ITW Stéphane Leite : « Au niveau de la Bretagne, il y a un vrai engouement autour du club »

ITW Stéphane Leite : « Au niveau de la Bretagne, il y a un vrai engouement autour du club »

Ladyhoop : Comment s’est passée la pré-saison de Landerneau ?
Stéphane Leite : Elle s’est bien passée. On a eu une chance par rapport aux autres équipes, c’est d’avoir un groupe au complet très rapidement. Par contre, on a eu quelques petits pépins physiques qui nous ont empêchés de poursuivre dans le même rythme qu’on avait depuis le début. Globalement, c’est une pré-saison qui est plutôt réussie.

Ladyhoop : Pour un promu, le fait d’avoir ce groupe au complet était encore plus important…
SL : C’était important parce que l’on a beaucoup changé l’équipe. On a renouvelé l’effectif quasiment à 60%. Il a fallu trouver des automatismes, apprendre à vivre ensemble… Pour moi ce sont des valeurs qui, par la suite, seront importantes et indispensables pour aller chercher des victoires.

Ladyhoop : C’était une priorité d’avoir des recrues comme Maggie Lucas ayant déjà connu la division ?
SL : C’était important. Moi, comme la plupart des joueuses de l’équipe, on ne connaissait pas la Ligue Féminine. Il fallait des joueuses comme Joyce (Cousseins-Smith), Kamila (Stepanova)… qui connaissent cette division et qui vont pouvoir nous apporter cette expérience.

Ladyhoop : Au niveau de votre coaching, est-ce-que vous avez modifié des choses pendant la préparation?
SL : Non, on n’a pas révolutionné les choses. Aujourd’hui, il y a des points qui nous ont servis à aller chercher une montée. Il faut s’adapter au haut-niveau, mais il ne faut pas non plus tout changer. Il faut améliorer, corriger certains détails. C’est là le plus important. Changer sa façon de voir parce qu’on est arrivé sur une division supérieure, c’est la meilleure recette pour se planter.

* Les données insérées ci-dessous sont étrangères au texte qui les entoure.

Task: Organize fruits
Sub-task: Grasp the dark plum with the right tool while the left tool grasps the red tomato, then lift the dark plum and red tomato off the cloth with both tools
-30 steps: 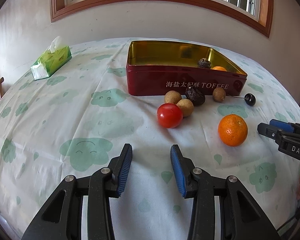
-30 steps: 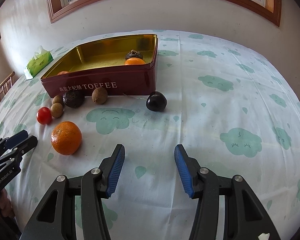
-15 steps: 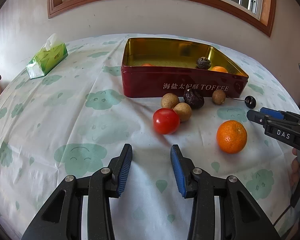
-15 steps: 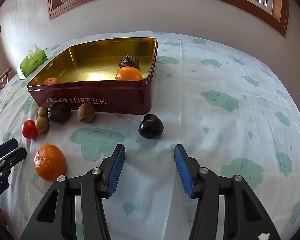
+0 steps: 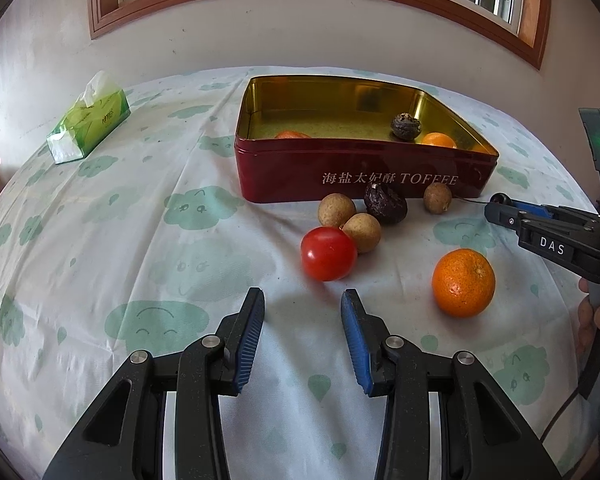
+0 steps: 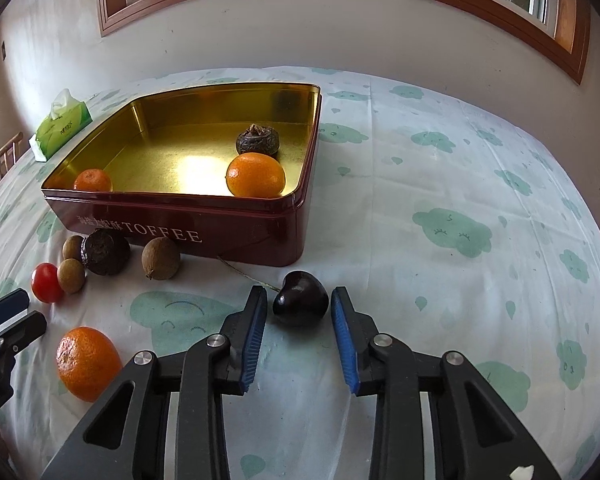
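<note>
The right hand-held gripper has slid forward, jaws closing around the cherry, pads not quite touching it.

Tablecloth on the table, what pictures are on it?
Green smiling clouds and drops on the white tablecloth; right wrist view shows them best.

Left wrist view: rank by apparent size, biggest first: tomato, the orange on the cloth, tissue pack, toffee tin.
1. toffee tin
2. tissue pack, though it lies farther away
3. orange and tomato: close; the orange looks slightly bigger, too near to call firmly.
</note>
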The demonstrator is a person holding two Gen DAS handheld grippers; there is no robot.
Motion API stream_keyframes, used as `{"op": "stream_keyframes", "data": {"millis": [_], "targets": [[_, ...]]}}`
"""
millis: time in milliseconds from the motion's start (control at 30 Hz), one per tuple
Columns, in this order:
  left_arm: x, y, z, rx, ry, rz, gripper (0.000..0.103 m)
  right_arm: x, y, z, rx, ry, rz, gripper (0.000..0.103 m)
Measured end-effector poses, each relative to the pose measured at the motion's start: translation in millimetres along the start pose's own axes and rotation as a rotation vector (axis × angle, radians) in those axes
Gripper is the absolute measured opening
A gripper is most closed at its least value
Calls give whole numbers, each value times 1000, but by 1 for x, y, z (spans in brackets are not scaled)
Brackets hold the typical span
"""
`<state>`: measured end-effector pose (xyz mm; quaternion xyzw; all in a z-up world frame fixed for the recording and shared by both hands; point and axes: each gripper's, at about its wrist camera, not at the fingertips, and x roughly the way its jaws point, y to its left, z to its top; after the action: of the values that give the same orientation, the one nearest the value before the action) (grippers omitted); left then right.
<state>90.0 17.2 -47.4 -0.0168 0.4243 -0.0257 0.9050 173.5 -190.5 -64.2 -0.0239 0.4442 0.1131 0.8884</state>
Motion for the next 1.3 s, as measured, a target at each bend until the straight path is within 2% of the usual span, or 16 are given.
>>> {"op": "stream_keyframes", "data": {"millis": [100, 533, 1000, 1133, 1200, 1300], "targets": [[0, -2, 0, 6, 0, -8, 41, -1, -1, -2, 7, 0, 3, 25], [7, -8, 10, 6, 6, -22, 41, -15, -8, -19, 35, -3, 0, 25], [21, -9, 23, 2, 12, -32, 41, -15, -9, -20, 38, -3, 1, 25], [21, -10, 23, 10, 5, -36, 39, -15, -9, -20, 38, -3, 1, 25], [21, -10, 22, 8, 3, -39, 34, -15, -9, -20, 38, -3, 1, 25], [20, -9, 22, 1, 2, -43, 32, -15, -9, -20, 38, -3, 1, 25]]}}
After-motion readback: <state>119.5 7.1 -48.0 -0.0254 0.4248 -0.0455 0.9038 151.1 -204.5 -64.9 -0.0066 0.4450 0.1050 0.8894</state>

Ladyhoop : Il y a aussi une forte attente autour de Landerneau car cela marque le retour d’un club breton au plus haut-niveau…
SL : Au niveau de la Bretagne, il y a un vrai engouement autour du club. Ça faisait depuis 18/20 ans et l’Avenir de Rennes qu’il n’y avait pas eu de club breton au plus haut niveau féminin. Cet engouement rend les choses plus existantes.

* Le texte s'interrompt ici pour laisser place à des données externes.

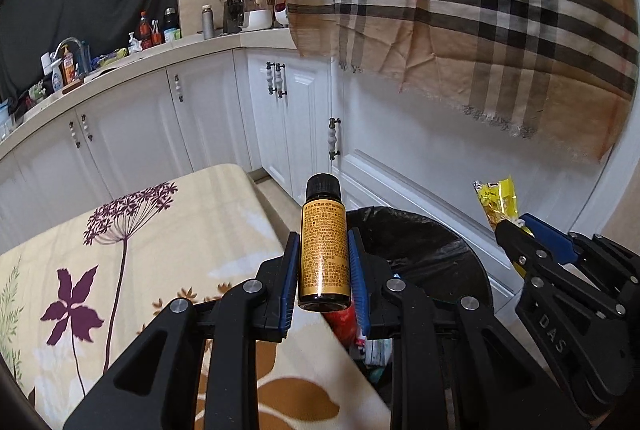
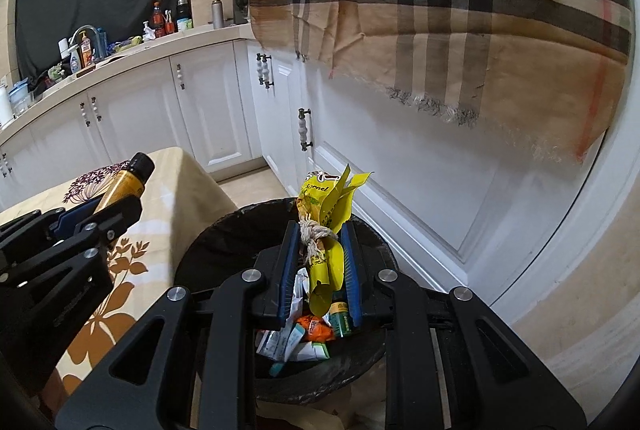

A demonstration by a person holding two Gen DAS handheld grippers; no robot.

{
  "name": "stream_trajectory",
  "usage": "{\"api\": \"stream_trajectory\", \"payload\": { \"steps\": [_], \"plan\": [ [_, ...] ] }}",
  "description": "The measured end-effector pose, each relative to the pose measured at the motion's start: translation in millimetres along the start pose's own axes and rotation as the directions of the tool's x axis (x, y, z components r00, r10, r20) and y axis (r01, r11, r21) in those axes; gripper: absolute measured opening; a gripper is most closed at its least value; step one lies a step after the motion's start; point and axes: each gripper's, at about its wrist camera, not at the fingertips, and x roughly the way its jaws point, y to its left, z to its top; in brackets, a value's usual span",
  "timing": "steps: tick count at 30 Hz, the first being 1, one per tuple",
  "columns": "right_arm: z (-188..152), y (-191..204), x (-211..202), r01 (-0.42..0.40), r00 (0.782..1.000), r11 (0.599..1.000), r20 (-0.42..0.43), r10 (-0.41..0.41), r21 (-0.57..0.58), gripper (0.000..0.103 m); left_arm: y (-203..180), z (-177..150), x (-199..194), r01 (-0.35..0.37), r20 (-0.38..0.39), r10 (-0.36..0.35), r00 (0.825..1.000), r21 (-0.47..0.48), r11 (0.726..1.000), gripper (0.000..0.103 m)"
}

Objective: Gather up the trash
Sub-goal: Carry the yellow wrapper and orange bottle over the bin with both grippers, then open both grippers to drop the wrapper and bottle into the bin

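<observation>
- The left hand-held gripper is grasping a bottle: the blue pads are pressing on both sides of its gold label, and its black cap is pointing up and away from the camera.
- In the left wrist view the bottle is hanging over the near edge of the bin, with the desk to its left.
- In the right wrist view the same bottle is showing at the left, tilted, sticking out of the left hand-held gripper above the desk.
- The right hand-held gripper is clenching a yellow wrapper; a twist of pale string is lying against the wrapper between the pads.
- The wrapper is sitting straight above the open bin, its crumpled top sticking up past the fingertips.
- The bin is wearing a black liner and is already holding trash: small cartons, an orange packet, a green tube.
- In the left wrist view the right hand-held gripper is coming in from the right with the wrapper, just beyond the bin's far right rim.
- The bin is standing on the floor between the flower-patterned desk and white cabinets.
- A plaid cloth is hanging over the cabinets behind the bin.
</observation>
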Motion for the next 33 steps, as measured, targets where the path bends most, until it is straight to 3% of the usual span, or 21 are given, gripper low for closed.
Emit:
{"api": "stream_trajectory", "payload": {
  "steps": [19, 21, 23, 25, 29, 33],
  "plan": [
    [-2, 2, 40, 0.006, 1.0, 1.0, -0.004, -0.006, -0.015, 0.021, -3, 3, 55, -0.029, -0.068, 0.031, 0.997, 0.022, 0.999, 0.025],
    [-1, 2, 45, 0.016, 1.0, 1.0, 0.004, -0.016, -0.016, 0.025, -3, 2, 59, -0.027, -0.075, 0.029, 0.997, 0.024, 0.999, 0.025],
    [-3, 2, 50, 0.02, 1.0, 1.0, 0.0, -0.02, -0.016, 0.036, -3, 2, 63, -0.028, -0.087, 0.03, 0.996, 0.03, 0.999, 0.038],
    [-3, 2, 53, 0.034, 0.999, 0.999, -0.001, -0.034, -0.015, 0.038, -2, 1, 61, -0.028, -0.083, 0.029, 0.996, 0.018, 0.999, 0.044],
    [-5, 5, 53, 0.038, 0.999, 0.999, -0.004, -0.038, -0.021, 0.038, 2, 2, 60, -0.042, -0.069, 0.042, 0.997, 0.011, 0.999, 0.054],
    [-2, 6, 51, 0.047, 0.999, 0.999, 0.0, -0.047, -0.025, 0.045, 3, 2, 58, -0.045, -0.063, 0.045, 0.997, 0.014, 0.999, 0.054]
  ]
}}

Ladyhoop : Avec le BBH en hand et vous, on voit une forte densité du haut-niveau féminin en Finistère. Qu’est-ce-que cela vous inspire ?
SL : Je crois que la Bretagne, et le Finistère qui plus est, est vraiment une terre de sportifs et sportives. C’est vrai que le BBH est un vrai exemple pour nous, c’est un club (situé à Brest ndlr) qui a connu une ascension très rapide. Maintenant, je crois que les valeurs de la Bretagne font que le sport a tout pour s’y développer.

Ladyhoop : Qu’attendez-vous de votre premier match face à Basket Landes ?
SL : L’objectif c’est de se jauger sur un match de championnat, même si pour moi cet Open c’est aussi quelque chose d’incomparable avec le championnat, car c’est un contexte très particulier. On veut rester soudé, avec des valeurs collectives, et surtout aller chercher une victoire.

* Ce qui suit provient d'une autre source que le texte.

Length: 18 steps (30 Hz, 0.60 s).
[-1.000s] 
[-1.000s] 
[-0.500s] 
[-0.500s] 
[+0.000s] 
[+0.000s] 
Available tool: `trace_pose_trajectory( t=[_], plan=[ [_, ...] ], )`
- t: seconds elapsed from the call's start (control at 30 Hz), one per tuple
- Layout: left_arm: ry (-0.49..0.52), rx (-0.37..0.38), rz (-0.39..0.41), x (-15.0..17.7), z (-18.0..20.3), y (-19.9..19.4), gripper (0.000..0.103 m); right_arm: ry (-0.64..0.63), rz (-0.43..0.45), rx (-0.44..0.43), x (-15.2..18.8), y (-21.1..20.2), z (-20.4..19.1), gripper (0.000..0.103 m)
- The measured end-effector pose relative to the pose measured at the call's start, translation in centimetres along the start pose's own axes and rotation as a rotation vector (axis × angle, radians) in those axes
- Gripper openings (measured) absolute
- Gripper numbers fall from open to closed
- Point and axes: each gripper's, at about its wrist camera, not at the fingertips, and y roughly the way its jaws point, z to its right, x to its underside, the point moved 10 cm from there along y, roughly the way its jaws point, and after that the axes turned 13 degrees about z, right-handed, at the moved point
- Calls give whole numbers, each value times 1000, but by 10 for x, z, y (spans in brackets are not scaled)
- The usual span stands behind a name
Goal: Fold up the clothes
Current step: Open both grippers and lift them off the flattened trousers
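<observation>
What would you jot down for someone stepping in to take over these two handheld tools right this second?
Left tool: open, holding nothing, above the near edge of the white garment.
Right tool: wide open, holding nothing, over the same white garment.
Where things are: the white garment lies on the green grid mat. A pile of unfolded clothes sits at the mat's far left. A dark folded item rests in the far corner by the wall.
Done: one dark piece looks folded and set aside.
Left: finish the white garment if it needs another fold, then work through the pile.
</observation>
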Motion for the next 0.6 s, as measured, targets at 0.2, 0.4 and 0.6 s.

Ladyhoop : Attacherez-vous davantage d’importance à la manière ?
SL : Cette année, je pense que l’on va plutôt s’attacher à la manière qu’aux résultats. Si on s’intéresse à construire quelque chose de solide, il y a de fortes chances de ne pas se planter dans le futur. Je préfère avoir quelques échecs maintenant pour construire des succès dans le futur.